Test peer accessibility after deployment (#661)

chhwang · web-flow · commit a2f1279c6092 · 2025-10-24T11:09:36.000-07:00
Test GPUs' peer accessibility before integration testing to distinguish
VM issues.
diff --git a/test/deploy/setup.sh b/test/deploy/setup.sh
@@ -13,6 +13,10 @@ for i in $(seq 0 $(( $(nvidia-smi -L | wc -l) - 1 ))); do
     nvidia-smi -ac $(nvidia-smi --query-gpu=clocks.max.memory,clocks.max.sm --format=csv,noheader,nounits -i $i | sed 's/\ //') -i $i
 done
 
+make -C /root/mscclpp/tools/peer-access-test
+/root/mscclpp/tools/peer-access-test/peer_access_test
+make -C /root/mscclpp/tools/peer-access-test clean
+
 if [[ "${CUDA_VERSION}" == *"11."* ]]; then
     pip3 install -r /root/mscclpp/python/requirements_cuda11.txt
 else
diff --git a/tools/peer-access-test/Makefile b/tools/peer-access-test/Makefile
@@ -0,0 +1,22 @@
+CUDA_HOME ?= /usr/local/cuda
+ROCM_HOME ?= /opt/rocm
+
+# Check if nvcc exists, otherwise use hipcc
+ifeq ($(shell which $(CUDA_HOME)/bin/nvcc 2>/dev/null),)
+    COMPILER := $(ROCM_HOME)/bin/hipcc
+    ARCH_FLAG := -D__HIP_PLATFORM_AMD__=1
+else
+    COMPILER := $(CUDA_HOME)/bin/nvcc
+    ARCH_FLAG := -arch=native
+endif
+
+TARGET = peer_access_test
+SRC = peer_access_test.cu
+
+all: $(TARGET)
+
+$(TARGET): $(SRC)
+	$(COMPILER) $(ARCH_FLAG) -o $@ $<
+
+clean:
+	rm -f $(TARGET)
diff --git a/tools/peer-access-test/peer_access_test.cu b/tools/peer-access-test/peer_access_test.cu
@@ -0,0 +1,48 @@
+// Copyright (c) Microsoft Corporation.
+// Licensed under the MIT license.
+
+#if defined(__HIP_PLATFORM_AMD__)
+#include <hip/hip_runtime.h>
+using cudaError_t = hipError_t;
+constexpr auto cudaSuccess = hipSuccess;
+#define cudaGetDeviceCount(...) hipGetDeviceCount(__VA_ARGS__)
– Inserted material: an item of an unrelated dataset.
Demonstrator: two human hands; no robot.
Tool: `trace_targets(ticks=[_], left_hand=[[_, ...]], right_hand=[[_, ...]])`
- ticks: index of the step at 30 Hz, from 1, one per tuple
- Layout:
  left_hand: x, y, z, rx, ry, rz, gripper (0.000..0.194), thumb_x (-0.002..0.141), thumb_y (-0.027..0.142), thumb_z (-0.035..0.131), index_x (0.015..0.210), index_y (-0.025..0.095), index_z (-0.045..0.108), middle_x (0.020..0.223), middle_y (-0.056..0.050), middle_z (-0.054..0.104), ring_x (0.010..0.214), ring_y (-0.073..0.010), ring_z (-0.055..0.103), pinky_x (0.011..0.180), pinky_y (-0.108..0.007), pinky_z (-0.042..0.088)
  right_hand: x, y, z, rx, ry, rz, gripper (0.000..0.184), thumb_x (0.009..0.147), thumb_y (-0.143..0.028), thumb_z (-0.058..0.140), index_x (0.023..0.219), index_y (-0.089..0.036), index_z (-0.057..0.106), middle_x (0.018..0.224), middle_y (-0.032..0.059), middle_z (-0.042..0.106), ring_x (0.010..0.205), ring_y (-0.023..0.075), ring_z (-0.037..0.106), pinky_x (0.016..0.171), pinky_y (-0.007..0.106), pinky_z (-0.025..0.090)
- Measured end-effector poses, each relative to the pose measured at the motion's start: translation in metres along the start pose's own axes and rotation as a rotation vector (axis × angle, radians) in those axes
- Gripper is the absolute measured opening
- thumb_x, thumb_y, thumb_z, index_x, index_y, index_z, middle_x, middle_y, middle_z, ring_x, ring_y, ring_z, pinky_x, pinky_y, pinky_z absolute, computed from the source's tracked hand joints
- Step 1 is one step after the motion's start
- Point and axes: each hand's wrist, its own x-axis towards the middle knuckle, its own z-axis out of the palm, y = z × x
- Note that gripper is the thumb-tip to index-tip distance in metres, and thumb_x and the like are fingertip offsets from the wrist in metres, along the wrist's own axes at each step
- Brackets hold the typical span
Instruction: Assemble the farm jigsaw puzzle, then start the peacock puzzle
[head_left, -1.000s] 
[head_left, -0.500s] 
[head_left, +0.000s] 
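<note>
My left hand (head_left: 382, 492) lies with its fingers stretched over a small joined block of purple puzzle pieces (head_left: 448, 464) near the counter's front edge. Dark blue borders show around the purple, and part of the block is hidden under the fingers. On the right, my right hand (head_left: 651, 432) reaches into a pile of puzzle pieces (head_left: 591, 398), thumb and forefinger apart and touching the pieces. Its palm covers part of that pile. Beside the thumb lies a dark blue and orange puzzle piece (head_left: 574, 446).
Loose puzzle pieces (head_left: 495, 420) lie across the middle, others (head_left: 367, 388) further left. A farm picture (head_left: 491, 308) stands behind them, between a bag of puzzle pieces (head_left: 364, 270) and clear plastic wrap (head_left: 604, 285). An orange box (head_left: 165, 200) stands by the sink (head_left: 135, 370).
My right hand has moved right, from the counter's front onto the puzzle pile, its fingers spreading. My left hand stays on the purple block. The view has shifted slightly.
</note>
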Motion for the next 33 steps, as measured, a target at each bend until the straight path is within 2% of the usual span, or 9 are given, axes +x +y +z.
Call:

+#define cudaDeviceCanAccessPeer(...) hipDeviceCanAccessPeer(__VA_ARGS__)
+#else
+#include <cuda_runtime.h>
+#endif
+
+#include <iostream>
+
+#define CUDACHECK(cmd)                                                \
+  do {                                                                \
+    cudaError_t e = cmd;                                              \
+    if (e != cudaSuccess) {                                           \
+      std::cerr << "Failed: " #cmd << " returned " << e << std::endl; \
+      std::exit(EXIT_FAILURE);                                        \
+    }                                                                 \
+  } while (0)
+
+int main() {
+  bool canAccessPeerAll = true;
+  int devCount = 0;
+  CUDACHECK(cudaGetDeviceCount(&devCount));
+  std::cout << "Detected " << devCount << " device(s)" << std::endl;
+  if (devCount >= 2) {
+    for (int i = 0; i < devCount; ++i) {
+      for (int j = 0; j < devCount; ++j) {
+        if (i != j) {
+          int canAccessPeer = 0;
+          CUDACHECK(cudaDeviceCanAccessPeer(&canAccessPeer, i, j));
+          if (!canAccessPeer) {
+            canAccessPeerAll = false;
+            std::cerr << "Device " << i << " cannot access peer Device " << j << std::endl;
+          }
+        }
+      }
+    }
+  }
+  if (canAccessPeerAll) {
+    std::cout << "All devices can access each other" << std::endl;
+  }
+  return canAccessPeerAll ? 0 : 1;
+}